- _EXERCISE DIRECTIONS_:
Collect from the data below each line with "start".

- _EXERCISE DATA_:
· · · ·
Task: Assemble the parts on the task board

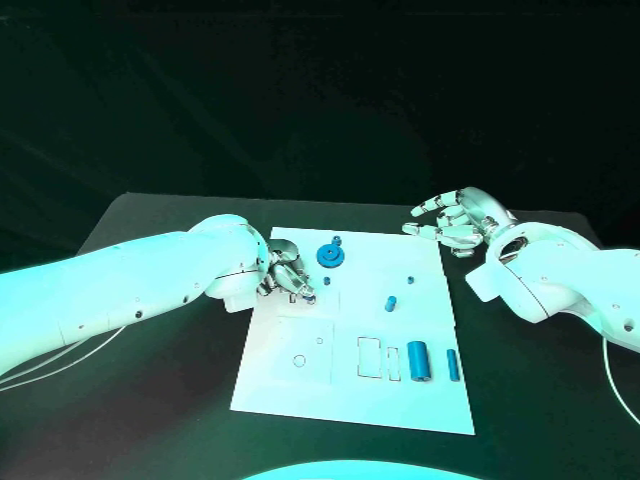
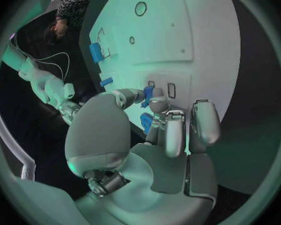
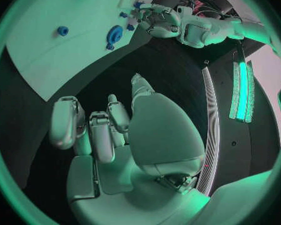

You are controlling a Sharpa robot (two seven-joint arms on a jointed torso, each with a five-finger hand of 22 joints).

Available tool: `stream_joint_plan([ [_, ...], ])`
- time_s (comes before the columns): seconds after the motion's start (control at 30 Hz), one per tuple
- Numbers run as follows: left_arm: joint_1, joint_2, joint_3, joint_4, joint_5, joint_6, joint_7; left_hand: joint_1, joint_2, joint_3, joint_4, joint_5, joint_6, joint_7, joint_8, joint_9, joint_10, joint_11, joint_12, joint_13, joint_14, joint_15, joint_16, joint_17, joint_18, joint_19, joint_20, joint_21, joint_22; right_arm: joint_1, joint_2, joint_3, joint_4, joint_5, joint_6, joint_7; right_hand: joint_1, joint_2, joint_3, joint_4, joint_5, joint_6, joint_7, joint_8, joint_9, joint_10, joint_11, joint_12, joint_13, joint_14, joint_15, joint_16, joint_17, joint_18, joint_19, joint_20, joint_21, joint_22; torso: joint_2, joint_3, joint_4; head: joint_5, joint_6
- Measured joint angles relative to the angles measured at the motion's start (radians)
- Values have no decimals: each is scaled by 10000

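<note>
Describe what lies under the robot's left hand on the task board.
The left hand is over the white task board, pinching a small blue part at its fingertips. Whatever slot lies directly beneath is covered by the fingers.

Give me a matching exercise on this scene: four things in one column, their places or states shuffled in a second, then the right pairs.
1. left hand
2. right hand
3. blue wheel
4. two blue cylinders

a. at the board's near right part
b. pinching a small blue part over the task board
c. holding nothing, off the board's far right corner
d. at the board's far end

Pairs: 1-b, 2-c, 3-d, 4-a
</note>
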Motion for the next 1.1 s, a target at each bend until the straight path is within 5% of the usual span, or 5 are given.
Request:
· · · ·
- _ANSWER FOR THIS EXERCISE_:
- time_s (comes before the columns): seconds after the motion's start (control at 30 Hz), one per tuple
- Measured joint angles relative to the angles measured at the motion's start (radians)

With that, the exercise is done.